Di Sumatera Utara, total sasaran rehabilitasi mencapai 7.336 hektare. Sebanyak 224 hektare sudah selesai dipulihkan, dan sisanya terus ditangani secara bertahap agar fungsi sawah segera kembali normal.

Sumatera Barat menunjukkan progres penyelesaian paling besar dibanding dua provinsi lain. Dari total 3.902 hektare sawah yang menjadi sasaran, 1.705 hektare sudah direhabilitasi, menandakan percepatan pemulihan di sejumlah titik yang lebih siap ditangani.

Pendataan menjadi dasar penanganan

Menteri Pertanian Andi Amran Sulaiman menyebut pemerintah telah melakukan pendataan dan inventarisasi lahan pertanian yang terdampak.

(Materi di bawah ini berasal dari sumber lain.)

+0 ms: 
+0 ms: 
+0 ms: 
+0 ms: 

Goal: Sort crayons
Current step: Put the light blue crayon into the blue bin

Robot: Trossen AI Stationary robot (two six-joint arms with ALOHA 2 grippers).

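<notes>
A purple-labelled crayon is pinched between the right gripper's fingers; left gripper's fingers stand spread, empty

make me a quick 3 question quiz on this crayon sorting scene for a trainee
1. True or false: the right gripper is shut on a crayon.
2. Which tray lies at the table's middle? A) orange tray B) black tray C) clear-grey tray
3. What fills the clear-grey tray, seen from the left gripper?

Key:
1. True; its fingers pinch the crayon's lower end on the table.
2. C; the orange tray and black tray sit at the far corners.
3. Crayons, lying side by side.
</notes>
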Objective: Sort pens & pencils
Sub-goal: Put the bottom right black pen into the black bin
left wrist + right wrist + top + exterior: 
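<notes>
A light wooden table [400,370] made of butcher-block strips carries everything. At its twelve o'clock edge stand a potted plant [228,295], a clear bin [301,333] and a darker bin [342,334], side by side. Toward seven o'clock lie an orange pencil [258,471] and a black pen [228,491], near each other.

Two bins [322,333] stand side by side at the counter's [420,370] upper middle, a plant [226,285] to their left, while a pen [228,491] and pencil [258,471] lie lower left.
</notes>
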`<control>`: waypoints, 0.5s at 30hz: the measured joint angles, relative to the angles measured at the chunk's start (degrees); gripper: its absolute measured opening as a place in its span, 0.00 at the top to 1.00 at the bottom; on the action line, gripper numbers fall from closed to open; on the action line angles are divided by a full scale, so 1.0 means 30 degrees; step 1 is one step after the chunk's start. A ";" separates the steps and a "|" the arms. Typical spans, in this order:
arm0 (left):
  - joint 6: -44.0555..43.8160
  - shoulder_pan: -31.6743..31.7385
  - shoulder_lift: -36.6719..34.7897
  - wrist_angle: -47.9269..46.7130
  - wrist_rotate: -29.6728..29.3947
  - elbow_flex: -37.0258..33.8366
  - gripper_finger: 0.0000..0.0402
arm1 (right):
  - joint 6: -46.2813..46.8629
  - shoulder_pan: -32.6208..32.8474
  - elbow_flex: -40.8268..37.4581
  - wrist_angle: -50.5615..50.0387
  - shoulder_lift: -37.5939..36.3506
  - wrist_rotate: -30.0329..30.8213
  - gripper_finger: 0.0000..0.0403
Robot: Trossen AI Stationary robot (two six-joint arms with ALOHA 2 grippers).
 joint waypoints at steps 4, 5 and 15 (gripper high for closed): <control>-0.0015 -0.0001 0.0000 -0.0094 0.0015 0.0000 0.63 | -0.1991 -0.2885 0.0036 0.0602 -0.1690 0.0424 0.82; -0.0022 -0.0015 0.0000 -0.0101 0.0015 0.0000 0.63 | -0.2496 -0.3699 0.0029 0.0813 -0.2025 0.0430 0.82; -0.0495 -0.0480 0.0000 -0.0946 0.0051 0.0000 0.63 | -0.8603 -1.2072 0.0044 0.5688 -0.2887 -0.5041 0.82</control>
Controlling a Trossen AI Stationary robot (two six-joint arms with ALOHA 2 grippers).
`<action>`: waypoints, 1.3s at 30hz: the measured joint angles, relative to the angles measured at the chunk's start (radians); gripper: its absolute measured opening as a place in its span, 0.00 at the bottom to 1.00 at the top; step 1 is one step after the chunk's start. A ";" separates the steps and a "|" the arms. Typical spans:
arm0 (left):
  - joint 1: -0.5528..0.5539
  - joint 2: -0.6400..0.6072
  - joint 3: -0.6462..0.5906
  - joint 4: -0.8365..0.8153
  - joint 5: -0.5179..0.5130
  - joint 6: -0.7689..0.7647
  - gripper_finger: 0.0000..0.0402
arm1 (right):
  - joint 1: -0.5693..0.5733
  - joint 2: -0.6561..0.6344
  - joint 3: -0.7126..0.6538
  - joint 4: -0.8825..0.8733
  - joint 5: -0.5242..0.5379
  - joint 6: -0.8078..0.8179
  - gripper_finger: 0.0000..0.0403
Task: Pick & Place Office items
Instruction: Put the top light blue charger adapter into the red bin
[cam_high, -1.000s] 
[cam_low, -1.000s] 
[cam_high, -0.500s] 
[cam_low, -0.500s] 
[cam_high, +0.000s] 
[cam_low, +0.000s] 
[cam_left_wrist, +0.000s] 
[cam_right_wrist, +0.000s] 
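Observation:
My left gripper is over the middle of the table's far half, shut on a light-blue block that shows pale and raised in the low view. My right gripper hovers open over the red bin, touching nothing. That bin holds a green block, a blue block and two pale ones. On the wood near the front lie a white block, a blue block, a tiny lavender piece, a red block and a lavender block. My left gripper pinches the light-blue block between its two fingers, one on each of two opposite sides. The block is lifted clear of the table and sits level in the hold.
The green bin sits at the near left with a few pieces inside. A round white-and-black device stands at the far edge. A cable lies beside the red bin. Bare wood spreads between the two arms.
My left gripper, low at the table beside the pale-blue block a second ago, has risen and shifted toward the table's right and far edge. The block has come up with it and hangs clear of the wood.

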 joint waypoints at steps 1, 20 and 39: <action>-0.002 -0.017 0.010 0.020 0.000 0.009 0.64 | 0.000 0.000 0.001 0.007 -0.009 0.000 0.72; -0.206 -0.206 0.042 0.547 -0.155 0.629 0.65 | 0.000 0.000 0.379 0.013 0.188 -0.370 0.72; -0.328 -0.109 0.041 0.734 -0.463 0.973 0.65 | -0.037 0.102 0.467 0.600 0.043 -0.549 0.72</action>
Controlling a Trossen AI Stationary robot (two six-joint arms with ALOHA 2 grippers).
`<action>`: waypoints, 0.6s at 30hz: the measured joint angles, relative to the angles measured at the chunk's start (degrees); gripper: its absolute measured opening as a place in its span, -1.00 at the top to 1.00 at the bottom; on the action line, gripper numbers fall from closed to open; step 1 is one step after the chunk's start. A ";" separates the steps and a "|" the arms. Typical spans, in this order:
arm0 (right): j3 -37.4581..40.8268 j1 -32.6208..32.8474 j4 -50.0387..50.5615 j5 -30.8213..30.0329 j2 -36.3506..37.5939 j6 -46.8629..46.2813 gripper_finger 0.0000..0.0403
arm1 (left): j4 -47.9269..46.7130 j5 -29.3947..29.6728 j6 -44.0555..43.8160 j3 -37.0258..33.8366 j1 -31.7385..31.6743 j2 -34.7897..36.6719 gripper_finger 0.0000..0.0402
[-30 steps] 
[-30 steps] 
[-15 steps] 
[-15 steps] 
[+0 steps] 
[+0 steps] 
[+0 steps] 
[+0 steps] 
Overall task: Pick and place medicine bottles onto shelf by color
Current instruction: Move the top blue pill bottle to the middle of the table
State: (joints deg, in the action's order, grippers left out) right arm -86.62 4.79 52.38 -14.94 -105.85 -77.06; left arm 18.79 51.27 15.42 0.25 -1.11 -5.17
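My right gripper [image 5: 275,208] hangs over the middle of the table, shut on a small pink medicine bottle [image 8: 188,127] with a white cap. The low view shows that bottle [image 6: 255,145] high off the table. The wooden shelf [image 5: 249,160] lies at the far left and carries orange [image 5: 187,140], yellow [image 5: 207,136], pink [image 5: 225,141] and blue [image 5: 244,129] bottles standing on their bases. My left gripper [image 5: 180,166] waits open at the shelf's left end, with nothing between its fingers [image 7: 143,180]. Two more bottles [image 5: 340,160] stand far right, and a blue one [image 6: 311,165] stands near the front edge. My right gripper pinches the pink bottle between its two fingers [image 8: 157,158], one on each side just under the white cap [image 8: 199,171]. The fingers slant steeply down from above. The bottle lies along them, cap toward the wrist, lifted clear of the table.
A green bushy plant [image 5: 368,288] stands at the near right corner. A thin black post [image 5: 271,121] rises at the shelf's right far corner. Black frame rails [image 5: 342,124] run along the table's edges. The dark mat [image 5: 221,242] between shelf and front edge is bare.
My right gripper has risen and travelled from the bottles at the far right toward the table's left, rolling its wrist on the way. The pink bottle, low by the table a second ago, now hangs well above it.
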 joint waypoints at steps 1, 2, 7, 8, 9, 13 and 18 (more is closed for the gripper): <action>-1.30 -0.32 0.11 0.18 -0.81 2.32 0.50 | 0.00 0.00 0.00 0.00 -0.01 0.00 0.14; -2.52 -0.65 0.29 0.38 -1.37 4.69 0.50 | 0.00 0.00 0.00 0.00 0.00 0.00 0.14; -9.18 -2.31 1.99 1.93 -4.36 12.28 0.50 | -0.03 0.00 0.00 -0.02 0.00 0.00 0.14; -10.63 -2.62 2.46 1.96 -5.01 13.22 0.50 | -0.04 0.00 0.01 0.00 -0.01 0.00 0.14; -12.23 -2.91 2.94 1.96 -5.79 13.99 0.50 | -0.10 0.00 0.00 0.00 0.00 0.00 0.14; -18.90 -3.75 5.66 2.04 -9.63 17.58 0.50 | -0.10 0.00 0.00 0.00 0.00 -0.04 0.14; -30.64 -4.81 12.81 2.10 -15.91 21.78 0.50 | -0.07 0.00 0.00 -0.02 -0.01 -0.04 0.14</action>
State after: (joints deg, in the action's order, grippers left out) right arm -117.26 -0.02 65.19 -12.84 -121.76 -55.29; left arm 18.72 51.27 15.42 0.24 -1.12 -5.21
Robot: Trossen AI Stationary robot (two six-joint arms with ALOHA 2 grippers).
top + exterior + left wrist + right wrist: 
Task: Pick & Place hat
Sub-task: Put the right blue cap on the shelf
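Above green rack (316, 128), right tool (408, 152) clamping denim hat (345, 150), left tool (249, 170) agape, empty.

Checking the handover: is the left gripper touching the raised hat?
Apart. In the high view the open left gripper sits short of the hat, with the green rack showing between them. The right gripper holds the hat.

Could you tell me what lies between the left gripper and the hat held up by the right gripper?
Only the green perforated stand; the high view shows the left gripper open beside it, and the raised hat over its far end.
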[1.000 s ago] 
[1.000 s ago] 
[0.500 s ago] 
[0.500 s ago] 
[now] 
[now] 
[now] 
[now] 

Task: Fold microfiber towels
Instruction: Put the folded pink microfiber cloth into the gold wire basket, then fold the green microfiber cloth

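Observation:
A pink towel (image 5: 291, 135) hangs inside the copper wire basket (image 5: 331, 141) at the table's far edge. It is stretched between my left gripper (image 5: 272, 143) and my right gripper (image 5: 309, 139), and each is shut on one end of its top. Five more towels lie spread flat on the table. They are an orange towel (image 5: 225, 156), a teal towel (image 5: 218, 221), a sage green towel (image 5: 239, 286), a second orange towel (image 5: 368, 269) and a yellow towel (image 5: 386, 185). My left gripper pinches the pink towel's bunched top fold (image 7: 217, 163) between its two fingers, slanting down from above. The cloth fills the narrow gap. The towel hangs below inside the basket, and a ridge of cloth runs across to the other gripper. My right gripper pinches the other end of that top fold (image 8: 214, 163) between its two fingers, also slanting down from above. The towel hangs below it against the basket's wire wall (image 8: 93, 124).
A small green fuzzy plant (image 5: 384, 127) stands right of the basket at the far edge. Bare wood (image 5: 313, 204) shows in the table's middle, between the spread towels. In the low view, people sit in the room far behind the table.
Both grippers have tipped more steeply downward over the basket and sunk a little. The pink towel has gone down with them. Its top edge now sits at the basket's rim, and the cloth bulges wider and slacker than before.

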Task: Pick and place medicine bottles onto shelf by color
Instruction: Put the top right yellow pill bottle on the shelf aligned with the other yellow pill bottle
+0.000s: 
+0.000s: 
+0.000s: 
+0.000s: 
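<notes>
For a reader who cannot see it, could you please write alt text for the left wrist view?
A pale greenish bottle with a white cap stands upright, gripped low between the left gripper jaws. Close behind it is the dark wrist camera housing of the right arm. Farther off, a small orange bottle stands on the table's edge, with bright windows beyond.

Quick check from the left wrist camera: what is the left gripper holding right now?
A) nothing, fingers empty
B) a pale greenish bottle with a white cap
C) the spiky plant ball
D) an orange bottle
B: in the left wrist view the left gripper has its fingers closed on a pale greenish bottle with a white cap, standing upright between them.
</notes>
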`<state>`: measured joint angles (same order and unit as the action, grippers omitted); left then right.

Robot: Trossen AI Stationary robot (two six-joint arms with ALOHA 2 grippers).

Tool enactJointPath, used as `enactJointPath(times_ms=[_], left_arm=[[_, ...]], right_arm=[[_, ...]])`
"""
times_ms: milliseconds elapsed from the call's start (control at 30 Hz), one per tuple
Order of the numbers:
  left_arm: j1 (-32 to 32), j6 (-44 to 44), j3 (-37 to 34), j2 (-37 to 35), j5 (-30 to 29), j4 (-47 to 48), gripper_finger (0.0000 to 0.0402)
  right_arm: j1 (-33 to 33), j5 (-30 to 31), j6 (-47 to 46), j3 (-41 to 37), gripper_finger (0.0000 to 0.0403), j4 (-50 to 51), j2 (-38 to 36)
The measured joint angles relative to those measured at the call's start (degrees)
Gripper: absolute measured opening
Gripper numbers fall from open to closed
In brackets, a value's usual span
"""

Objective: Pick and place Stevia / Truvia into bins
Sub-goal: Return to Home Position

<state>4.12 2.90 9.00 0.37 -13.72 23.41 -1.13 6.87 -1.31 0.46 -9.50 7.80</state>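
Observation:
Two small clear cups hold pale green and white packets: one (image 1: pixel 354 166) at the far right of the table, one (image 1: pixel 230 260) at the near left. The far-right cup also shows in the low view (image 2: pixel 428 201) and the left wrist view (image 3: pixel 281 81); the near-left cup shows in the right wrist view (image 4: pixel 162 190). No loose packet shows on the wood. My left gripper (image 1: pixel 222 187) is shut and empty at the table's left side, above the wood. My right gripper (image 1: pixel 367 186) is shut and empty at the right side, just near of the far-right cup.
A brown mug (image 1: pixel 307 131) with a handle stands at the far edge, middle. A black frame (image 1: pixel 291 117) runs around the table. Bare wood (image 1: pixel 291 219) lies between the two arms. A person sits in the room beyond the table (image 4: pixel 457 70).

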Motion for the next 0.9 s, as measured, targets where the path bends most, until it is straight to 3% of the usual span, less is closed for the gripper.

Langkah ini diperlukan agar penanganan bisa diarahkan ke lokasi yang paling membutuhkan dan luas lahan produktif tetap terjaga.

Pendataan juga menjadi pijakan untuk memastikan bantuan yang diberikan tepat sasaran. Di saat rehabilitasi berjalan, pemerintah turut menyalurkan bantuan pertanian berupa bibit dan benih unggul agar petani tidak terlalu lama menunggu sebelum kembali menanam.

Amran menegaskan perlindungan lahan mendapat perhatian utama dalam proses ini. Ia menilai alih fungsi sawah tidak boleh terjadi karena aturan hukumnya sudah jelas dan harus ditegakkan secara tegas.

Kepastian hukum ikut dibenahi

Ketua Satgas PRR Pascabencana Sumatera Muhammad Tito Karnavian menekankan bahwa pemulihan sawah tidak cukup berhenti pada perbaikan kondisi fisik lahan. Menurut dia, pemutakhiran data pertanahan juga penting agar sawah yang kembali produktif memiliki kepastian hukum.

Tito menjelaskan proses itu perlu melibatkan Badan Pertanahan Nasional dan pemerintah daerah. Kerja sama tersebut dibutuhkan untuk menyelesaikan persoalan batas lahan sekaligus membantu warga yang kehilangan sertifikat akibat bencana.

Ia juga meminta pemerintah daerah aktif berkoordinasi dengan Kantor Wilayah ATR/BPN setempat saat melakukan pendataan ulang lahan warga. Bila terjadi hambatan di lapangan, pemerintah pusat disebut siap turun tangan agar pengerjaan tetap berlangsung cepat dan tepat.

Fokus menjaga produksi pangan

Rangkaian langkah ini menunjukkan bahwa pemulihan sawah memiliki kaitan langsung dengan keberlanjutan produksi pangan di daerah terdampak. Sawah yang kembali pulih diharapkan tidak hanya siap ditanami, tetapi juga aman dari perubahan fungsi yang dapat mengurangi kapasitas produksi beras.

Dengan pendataan yang tertib, bantuan sarana produksi, dan penguatan aspek legalitas, pemerintah berupaya membuat lahan yang rusak bisa cepat kembali menghasilkan. Petani pun diharapkan segera memperoleh kepastian untuk mengelola sawah mereka dan menjaga pasokan beras tetap stabil setelah bencana.